The resulting report apparently altered Oman’s scores to keep it at one level above that which would allow for the US to intervene using economic sanctions. Media coverage of this incident serves to extend criticism of the Obama administration’s Iran policy, suggesting that permissiveness has guided policymaking in broader Middle Easter affairs, as well.

In fact, according to the Jerusalem Post the issues of Iranian and Omani misbehavior are directly connected to each other. The State Department’s alteration of the TIP report has been explained as an act of diplomatic largesse in exchange for Oman’s role in brokering the Iran nuclear deal that was finalized in July after more than two years of negotiations. Those negotiations began when a secret, preliminary meeting took place between Washington and Tehran, with the Omanis acting as a facilitator and go-between.

In this context, the US has been accused of looking the other way on Oman’s human rights because of the very existence of those negotiations. Furthermore, it has been accused of ignoring human rights in Iran as a result of the Islamic Republic’s willingness to see those negotiations through to completion. Obama administration officials have arguably viewed this as being indicative of a general change in Tehran’s attitudes and behavior.
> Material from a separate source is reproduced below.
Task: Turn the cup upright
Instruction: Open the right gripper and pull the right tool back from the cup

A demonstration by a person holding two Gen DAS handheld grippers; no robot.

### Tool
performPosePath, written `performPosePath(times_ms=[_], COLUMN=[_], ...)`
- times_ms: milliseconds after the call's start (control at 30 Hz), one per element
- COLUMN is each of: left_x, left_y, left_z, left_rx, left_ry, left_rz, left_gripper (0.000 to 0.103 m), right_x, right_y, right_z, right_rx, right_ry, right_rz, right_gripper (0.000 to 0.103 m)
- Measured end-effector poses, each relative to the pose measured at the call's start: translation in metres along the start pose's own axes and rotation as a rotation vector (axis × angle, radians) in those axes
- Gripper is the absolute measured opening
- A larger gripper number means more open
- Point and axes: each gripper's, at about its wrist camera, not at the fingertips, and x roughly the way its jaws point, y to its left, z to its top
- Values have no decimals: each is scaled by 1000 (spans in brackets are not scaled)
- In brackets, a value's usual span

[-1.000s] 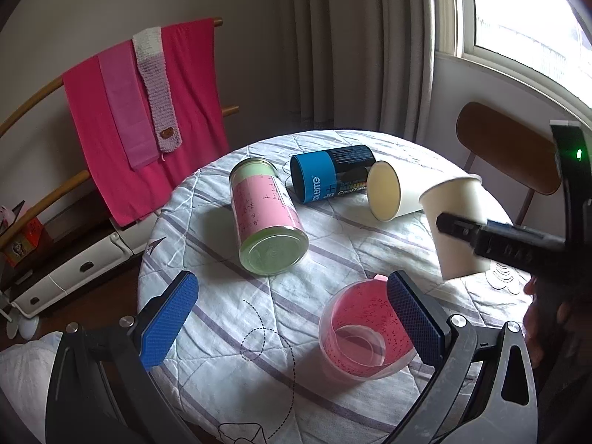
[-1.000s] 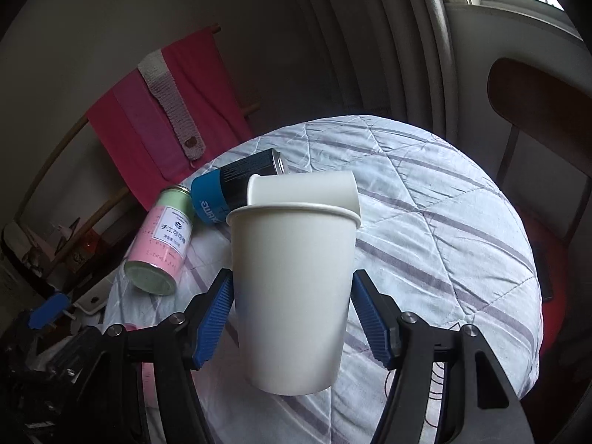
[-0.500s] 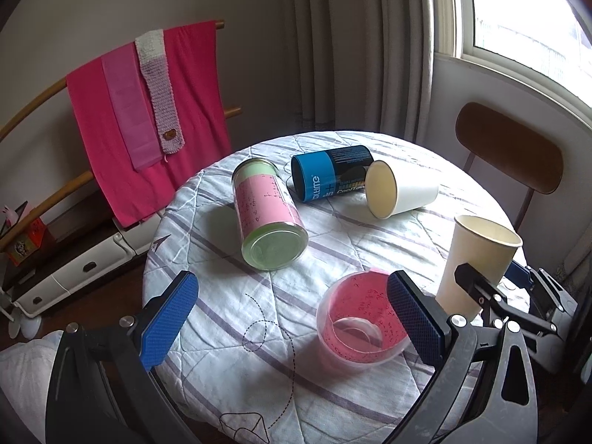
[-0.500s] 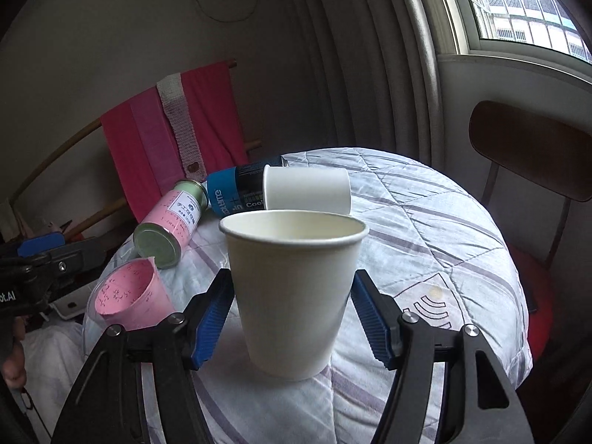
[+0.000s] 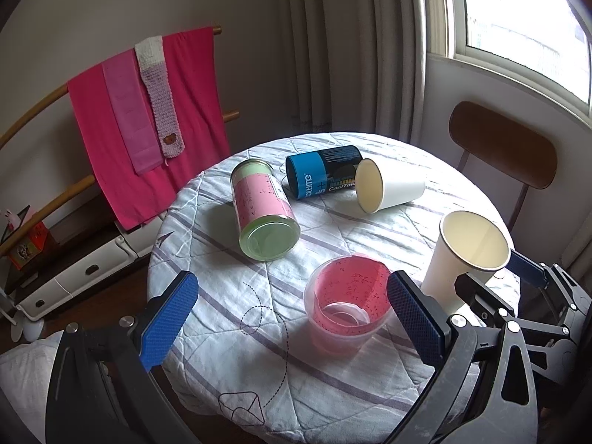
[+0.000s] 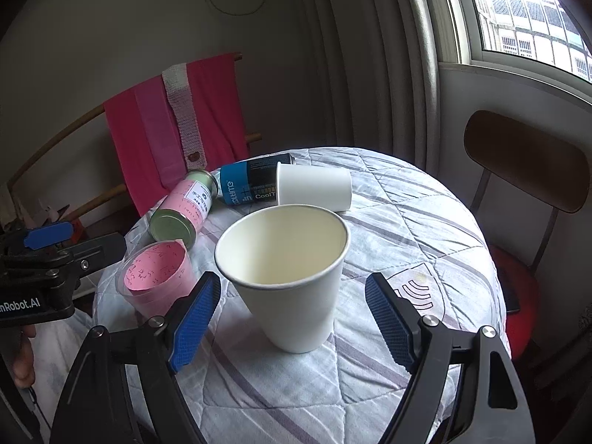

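The tall white paper cup (image 6: 292,277) is stood upright, mouth up, on the round quilted striped table (image 6: 425,236), between the spread, untouching blue pads of the right gripper (image 6: 292,314). A second white paper cup (image 5: 388,190) is laid sideways. The left gripper (image 5: 292,318) is held wide, empty. "CoolT" is read on the blue-black can (image 6: 251,183), partly hidden.

White paper cup (image 6: 292,281) upright on table (image 6: 407,222) (mouth up, empty); second white paper cup (image 6: 314,187) lying sideways behind.
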Motion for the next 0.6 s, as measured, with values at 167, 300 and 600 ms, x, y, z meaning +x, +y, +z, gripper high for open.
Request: performPosePath(times_ms=[167,300,600], left_x=[-22,-43,-84], left_y=[-1,-5,-4], left_z=[-1,0,4], left_rx=[-3,0,-21], left_ry=[-33,-73,-165], left_rz=[-5,-10,12], left_gripper=[103,103,103], right_x=[-21,-40,-69], right_y=[8,15,31], right_z=[4,12,32], right_rx=[-13,-26,-75], right_ry=[51,100,107], right_rz=[-38,-53,-145], right_gripper=[82,82,82])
But critics find that that behavior tells a different story.

The administration’s optimism may be supported by reports on Monday that the one of Iran’s apparent political prisoners has had his death-sentence vacated and sent back to Tehran’s Revolutionary Court. The Express Tribune explained on Monday that Mohammad Ali Taheri was arrested in May 2011 and sentenced to death on charges of “insulting the sacred” and “spreading corruption on Earth,” as a result of his activities as a spiritual healer.

But now that sentence has been vacated by the country’s Supreme Court and Taheri is facing a new trial. On the surface, this suggests a positive step for human rights, but it is entirely possible that he will be sentenced to death all over again. Indeed, in the context of recent cases, this seems quite likely.
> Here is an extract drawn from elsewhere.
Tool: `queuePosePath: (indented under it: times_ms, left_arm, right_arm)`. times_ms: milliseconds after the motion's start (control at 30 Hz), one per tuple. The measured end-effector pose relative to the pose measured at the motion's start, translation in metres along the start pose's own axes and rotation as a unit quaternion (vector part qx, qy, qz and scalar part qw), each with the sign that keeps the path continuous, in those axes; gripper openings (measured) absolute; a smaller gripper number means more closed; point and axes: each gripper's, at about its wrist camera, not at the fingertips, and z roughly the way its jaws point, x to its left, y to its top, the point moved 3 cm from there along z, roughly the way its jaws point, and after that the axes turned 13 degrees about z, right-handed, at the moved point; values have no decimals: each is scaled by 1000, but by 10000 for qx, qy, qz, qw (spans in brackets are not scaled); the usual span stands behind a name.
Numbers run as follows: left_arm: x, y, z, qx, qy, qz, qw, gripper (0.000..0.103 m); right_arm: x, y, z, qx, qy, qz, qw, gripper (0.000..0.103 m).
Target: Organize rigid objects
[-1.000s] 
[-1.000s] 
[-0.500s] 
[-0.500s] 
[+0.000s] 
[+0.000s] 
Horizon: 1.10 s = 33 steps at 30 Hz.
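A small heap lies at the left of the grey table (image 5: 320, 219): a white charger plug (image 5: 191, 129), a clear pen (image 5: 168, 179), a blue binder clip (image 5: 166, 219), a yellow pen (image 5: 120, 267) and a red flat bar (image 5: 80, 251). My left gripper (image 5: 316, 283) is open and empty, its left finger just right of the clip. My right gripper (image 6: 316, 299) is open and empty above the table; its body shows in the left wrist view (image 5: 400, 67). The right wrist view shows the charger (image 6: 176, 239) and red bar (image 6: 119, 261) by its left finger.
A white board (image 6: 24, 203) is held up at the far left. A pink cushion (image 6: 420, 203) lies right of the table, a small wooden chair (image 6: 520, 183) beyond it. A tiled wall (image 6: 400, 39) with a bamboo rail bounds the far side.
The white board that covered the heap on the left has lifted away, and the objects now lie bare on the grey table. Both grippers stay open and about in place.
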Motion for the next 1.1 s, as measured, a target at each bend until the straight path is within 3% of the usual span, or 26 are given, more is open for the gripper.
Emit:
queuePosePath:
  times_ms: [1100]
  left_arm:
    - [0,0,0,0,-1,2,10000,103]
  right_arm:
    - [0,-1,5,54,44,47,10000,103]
For instance, Amnesty International reported this month that the death sentences had been upheld on review for two Iranian prisoners who were the subject of urgent human rights activism as a result of their having been sentenced to death for crimes they committed when they were below the age of majority. The reaffirmation of those sentences arguably served as a rejection of international standards of human rights, which plainly deny the viability of the death sentence for juvenile offenders.
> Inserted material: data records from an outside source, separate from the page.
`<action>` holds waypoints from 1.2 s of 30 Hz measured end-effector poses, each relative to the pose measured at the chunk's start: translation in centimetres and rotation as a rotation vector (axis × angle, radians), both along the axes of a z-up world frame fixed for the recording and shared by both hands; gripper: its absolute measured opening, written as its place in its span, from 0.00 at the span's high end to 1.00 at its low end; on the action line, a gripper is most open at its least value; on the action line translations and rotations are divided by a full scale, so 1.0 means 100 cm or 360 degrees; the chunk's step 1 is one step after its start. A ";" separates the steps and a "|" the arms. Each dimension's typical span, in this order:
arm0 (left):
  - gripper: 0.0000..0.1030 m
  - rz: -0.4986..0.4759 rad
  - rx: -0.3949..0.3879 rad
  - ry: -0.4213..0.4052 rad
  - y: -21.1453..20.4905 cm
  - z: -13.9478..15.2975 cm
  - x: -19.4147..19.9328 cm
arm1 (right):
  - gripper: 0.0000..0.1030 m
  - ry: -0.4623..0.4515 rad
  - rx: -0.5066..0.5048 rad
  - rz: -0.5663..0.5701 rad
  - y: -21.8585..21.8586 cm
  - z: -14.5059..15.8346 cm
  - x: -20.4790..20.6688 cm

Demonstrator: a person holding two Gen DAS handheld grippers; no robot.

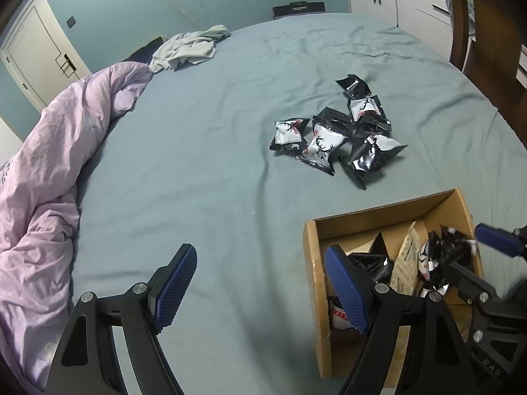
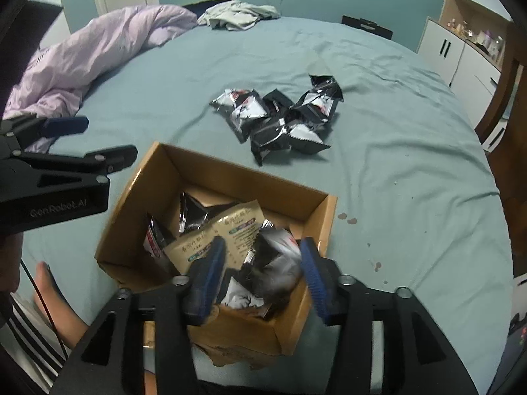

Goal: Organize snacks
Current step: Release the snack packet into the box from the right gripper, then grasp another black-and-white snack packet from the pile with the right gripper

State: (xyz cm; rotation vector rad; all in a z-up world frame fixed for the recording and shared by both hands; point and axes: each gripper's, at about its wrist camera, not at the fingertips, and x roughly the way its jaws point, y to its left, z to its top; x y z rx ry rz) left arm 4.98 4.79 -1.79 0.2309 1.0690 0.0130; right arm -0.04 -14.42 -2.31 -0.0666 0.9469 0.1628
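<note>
A pile of black-and-white snack packets (image 1: 339, 131) lies on the grey-blue bed sheet; it also shows in the right wrist view (image 2: 280, 118). An open cardboard box (image 1: 313, 263) (image 2: 154, 177) at the near edge holds several packets and a tan packet (image 2: 227, 233). My right gripper (image 2: 263, 276) is open above the box, with a blurred black-and-white packet (image 2: 280, 263) between its fingers, apparently loose. My left gripper (image 1: 260, 286) is open and empty, beside the box's left wall.
A bunched lilac duvet (image 1: 56, 164) lies along the left side of the bed. A grey garment (image 1: 191, 47) lies at the far edge. White cabinets (image 1: 395, 0) and a dark wooden frame (image 1: 487, 49) stand at the right. A bare foot (image 2: 49, 289) shows beside the box.
</note>
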 end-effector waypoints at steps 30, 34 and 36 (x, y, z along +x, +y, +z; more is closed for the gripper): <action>0.21 -0.0027 -0.0107 0.0025 -0.003 0.008 0.016 | 0.34 0.0242 0.0265 -0.0096 -0.049 -0.005 0.128; 0.21 0.0001 -0.0145 0.0035 0.001 0.008 0.021 | 0.34 0.0340 0.0281 -0.0129 -0.058 -0.024 0.167; 0.21 0.0009 -0.0169 0.0044 0.004 0.008 0.023 | 0.34 0.0401 0.0343 -0.0155 -0.062 -0.034 0.182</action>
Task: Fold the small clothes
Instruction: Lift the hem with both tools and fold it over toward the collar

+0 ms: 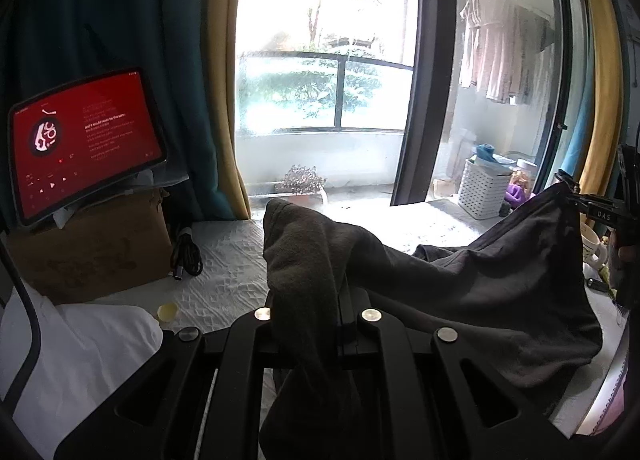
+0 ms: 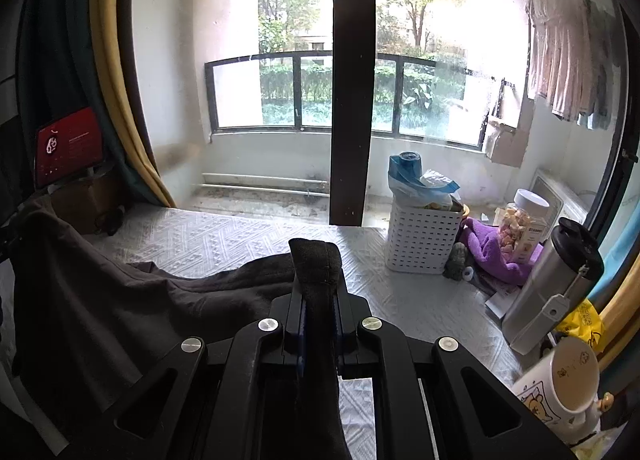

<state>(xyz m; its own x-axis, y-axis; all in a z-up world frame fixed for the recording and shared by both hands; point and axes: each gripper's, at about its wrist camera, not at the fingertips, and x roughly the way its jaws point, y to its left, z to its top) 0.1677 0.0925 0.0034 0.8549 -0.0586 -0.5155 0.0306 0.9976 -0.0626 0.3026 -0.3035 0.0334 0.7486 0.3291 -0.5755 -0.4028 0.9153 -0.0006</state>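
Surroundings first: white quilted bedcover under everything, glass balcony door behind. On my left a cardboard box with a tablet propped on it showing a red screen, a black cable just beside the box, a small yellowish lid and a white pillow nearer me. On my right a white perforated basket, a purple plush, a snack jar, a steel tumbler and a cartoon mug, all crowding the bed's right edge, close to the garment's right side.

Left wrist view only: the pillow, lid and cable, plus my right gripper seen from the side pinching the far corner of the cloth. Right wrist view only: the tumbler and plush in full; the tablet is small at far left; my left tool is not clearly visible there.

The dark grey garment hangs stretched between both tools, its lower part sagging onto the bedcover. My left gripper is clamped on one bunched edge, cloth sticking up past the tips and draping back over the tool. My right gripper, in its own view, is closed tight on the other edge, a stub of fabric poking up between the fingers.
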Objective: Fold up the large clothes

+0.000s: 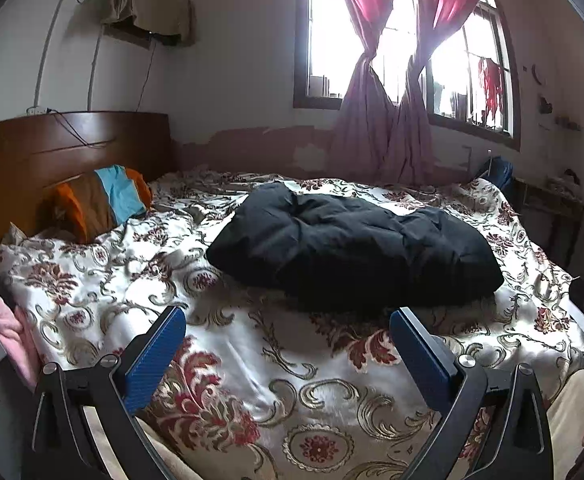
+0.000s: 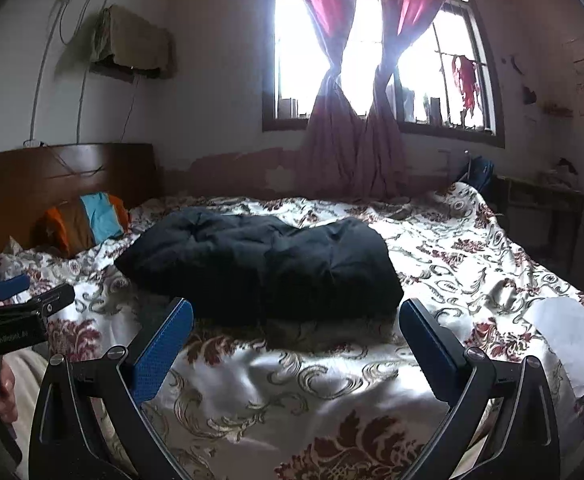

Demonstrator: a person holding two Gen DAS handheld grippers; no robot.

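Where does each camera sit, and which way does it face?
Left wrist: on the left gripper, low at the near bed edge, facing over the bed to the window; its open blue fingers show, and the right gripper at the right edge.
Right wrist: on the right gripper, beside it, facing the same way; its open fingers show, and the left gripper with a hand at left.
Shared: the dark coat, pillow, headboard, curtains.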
This is only one aspect of the conflict between Iran and the world community over the Islamic Republic’s use of the death penalty. The mere overuse of such sentencing has been the subject of constant international activism, as has its use in cases that cannot be categorized as being among the most serious crimes. On Monday, Iran Human Rights illustrated both of these issues by reporting that five persons had been hanged on Sunday morning for drug crimes and another two had been hanged in public for armed robbery.

Iran dismisses criticism of such incidents by saying that its domestic laws are nobody’s business but its own. Furthermore, the general landscape of political cases like Taheri’s has tended to reaffirm the viability of politically-motivated charges including those leading to the death penalty. Iran has been described as being in the midst of a large-scale crackdown on human rights activism and pro-democratic or pro-Western attitudes. As a symptom of this, at least four Iranian journalists were arrested in a single day in early November, and their cases have not been resolved, in spite of the resulting international outcry.

One of those journalists, Isa Saharkhiz, went on a hunger strike to protest his politically-motivated arrest and subsequent treatment. IranWire points out that Saharkhiz consumed only fluids for 48 days before finally ending his strike on Saturday in response to the urging of a number of Iranian political and human rights activists. Their attention to his case, along with that of foreign media, is indicative of the support that human rights issues are receiving from some circles, even as the Obama administration faces criticism for perceived neglect.

But there is little reason to believe that this attention is having a significant effect on the Iranian regime’s human rights activities. Saharkhiz and others, including Mohammad Ali Taheri, still face vague political charges along with difficult prison conditions and mistreatment by the Iranian judiciary.

On Saturday, the Human Rights Activists News Agency issued a report about the conditions in just one Iranian institution, Sanandaj Central Prison. It called attention to the non-separation of political prisoners, violent offenders and others, the denial of medical attention to sick and wounded inmates, and the trafficking of drugs by prison officials who simultaneously block access to items like books. All of these issues are familiar to reports by human rights activist groups regarding prisons across Iran.

And on Monday, the International Campaign for Human Rights in Iran provided the latest evidence that some political prisoners are arbitrarily subjected to those conditions for longer than is necessary or legally permissible. The report pointed to the ongoing struggle of Omid Alishenas, a children’s rights activist who has repeatedly been denied bail without explanation and in spite of numerous efforts by his family.

He was held in temporary detention for nine months before being sentenced to 10 years in prison for “colluding against national security” and “insulting the supreme leader.” He is now awaiting an appeal at an unspecified future date while still being held without any apparent prospect for release on bail.